How to complete this task — In how many lines of the listing below does the word "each" occur? Say only the number.

Collected data —

[Start of Attachment]

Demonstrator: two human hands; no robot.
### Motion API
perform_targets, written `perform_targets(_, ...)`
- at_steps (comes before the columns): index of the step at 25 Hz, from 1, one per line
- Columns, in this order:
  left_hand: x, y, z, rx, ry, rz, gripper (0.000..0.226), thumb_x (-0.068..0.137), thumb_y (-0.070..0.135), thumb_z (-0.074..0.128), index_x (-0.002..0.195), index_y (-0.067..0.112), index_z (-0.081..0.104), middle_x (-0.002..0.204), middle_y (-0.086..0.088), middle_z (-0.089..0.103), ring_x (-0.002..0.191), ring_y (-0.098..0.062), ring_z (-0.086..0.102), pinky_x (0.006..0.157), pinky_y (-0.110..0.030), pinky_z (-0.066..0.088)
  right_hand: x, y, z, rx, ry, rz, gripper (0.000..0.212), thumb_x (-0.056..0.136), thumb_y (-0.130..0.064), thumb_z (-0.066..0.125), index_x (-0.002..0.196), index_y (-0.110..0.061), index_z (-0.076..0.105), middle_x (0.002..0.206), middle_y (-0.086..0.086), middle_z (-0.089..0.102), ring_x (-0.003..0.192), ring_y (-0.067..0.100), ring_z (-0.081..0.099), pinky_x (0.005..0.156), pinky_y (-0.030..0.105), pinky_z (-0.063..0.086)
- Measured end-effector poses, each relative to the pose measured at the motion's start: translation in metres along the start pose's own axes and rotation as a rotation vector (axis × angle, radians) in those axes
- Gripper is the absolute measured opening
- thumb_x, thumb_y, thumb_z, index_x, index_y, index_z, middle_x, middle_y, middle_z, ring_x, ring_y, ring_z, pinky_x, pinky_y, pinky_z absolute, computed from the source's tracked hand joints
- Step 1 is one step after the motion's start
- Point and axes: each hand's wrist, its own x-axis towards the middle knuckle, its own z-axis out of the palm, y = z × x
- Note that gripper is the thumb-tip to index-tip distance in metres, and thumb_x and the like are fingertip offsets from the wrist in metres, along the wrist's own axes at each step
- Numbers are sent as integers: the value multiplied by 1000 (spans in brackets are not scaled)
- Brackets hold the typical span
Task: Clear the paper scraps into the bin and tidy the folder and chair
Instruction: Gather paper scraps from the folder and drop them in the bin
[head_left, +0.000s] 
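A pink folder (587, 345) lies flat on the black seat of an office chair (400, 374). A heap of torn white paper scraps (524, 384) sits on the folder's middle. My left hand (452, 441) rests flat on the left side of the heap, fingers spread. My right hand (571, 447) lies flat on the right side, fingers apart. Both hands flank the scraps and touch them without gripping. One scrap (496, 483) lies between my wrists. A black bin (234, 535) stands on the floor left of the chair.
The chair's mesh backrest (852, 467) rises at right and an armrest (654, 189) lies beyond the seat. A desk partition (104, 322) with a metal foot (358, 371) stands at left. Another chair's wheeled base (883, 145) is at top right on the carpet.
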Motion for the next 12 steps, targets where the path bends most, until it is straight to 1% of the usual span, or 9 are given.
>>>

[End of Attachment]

Answer area — 3